Brandon Jennings, one of the top players in the high school class of 2008, ditched the University of Arizona to play in Europe for a year before entering the NBA draft. Not surprisingly, in the twisted world of college sports, Jennings was criticized for the decision (it should be noted that Jennings didn't qualify academically to play at Arizona). He was supposed to bring glory and money to Arizona before getting his piece of the pie.
Now Jennings is with the Milwaukee Bucks and is a leading candidate for NBA Rookie of the Year.
Of course, you can also point to former high school phenom Jeremy Tyler, who tried to copy Jennings' path, as evidence that everybody needs to go to college. Tyler actually skipped his senior year of high school to go play in Israel and prepare for the 2011 NBA draft.
New York Times reporter Pete Thamel recently wrote about Tyler's struggles in Israel: "The consensus is that he is so naïve and immature that he has no idea how naïve and immature he is. So enamored with his vast potential, Tyler has not developed the work ethic necessary to tap it."
It is a sad story, but you know what? Of all the rights we hold inalienable, at the top of the list should be the right to screw up. Freedom's just another word for "your money's yours to lose."

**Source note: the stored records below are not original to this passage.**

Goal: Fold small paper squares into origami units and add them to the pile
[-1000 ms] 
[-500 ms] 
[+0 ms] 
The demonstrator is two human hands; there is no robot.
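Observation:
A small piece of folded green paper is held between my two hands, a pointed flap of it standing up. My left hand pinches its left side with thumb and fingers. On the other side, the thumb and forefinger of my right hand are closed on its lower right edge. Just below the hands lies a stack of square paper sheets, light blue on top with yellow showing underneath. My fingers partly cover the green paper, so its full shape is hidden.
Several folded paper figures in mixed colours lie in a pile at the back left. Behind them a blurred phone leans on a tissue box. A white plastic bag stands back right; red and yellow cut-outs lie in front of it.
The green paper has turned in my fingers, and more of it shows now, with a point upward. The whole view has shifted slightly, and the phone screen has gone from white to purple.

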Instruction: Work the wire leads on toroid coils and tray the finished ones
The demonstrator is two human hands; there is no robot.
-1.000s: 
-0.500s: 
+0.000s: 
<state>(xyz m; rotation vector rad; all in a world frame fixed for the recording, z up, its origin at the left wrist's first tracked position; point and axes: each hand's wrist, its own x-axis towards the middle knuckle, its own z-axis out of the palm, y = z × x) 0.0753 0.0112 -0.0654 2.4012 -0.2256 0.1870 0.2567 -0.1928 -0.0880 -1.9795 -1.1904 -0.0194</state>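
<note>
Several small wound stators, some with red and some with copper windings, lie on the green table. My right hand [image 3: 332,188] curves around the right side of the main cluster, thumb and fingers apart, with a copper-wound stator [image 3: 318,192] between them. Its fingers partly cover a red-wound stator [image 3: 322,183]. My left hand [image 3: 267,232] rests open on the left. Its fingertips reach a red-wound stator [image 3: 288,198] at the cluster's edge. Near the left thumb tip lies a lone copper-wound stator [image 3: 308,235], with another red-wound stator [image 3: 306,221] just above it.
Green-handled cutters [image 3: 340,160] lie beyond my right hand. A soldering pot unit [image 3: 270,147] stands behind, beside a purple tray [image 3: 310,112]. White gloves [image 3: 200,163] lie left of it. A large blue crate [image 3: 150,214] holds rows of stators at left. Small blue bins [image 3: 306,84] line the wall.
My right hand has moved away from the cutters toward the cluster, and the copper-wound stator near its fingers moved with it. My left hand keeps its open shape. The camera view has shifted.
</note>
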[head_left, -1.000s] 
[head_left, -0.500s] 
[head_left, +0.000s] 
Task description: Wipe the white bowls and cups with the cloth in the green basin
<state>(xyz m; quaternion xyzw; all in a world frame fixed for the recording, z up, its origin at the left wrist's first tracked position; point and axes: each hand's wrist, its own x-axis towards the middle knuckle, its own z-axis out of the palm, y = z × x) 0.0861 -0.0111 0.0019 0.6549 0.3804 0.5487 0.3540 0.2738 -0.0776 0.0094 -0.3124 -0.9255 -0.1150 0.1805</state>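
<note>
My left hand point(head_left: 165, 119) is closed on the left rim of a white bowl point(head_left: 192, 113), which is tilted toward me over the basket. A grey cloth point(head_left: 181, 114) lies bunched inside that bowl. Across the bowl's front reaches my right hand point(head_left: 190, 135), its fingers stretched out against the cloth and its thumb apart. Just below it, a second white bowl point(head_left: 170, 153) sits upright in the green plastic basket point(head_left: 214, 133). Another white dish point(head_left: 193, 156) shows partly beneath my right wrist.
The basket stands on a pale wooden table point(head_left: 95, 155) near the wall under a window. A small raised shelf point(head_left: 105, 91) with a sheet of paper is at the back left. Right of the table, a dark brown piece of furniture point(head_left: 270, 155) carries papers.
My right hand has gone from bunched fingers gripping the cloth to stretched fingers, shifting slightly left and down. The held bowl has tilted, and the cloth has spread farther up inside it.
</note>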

I'm not saying everybody should go pro. I'm saying players have the right to choose. And while the NBA policy is undeniably good for college basketball as an entertainment product, it is still bad for the sport.
Coaches recruit players who have zero intention of reaching their junior year, let alone graduating. Some coaches limit their freshmen's playing time to hide them from the NBA. Then the coaches can squeeze at least one more year out of them. Kentucky's John Calipari has used the NBA rule to his advantage -- recruits know he'll showcase them for a year, then bid them a fond farewell.
Calipari did it with Derrick Rose and he'll do it this year with John Wall. Wall has a year to get famous and get out. He belongs in David Stern's league. He shouldn't have to get there Stern's way.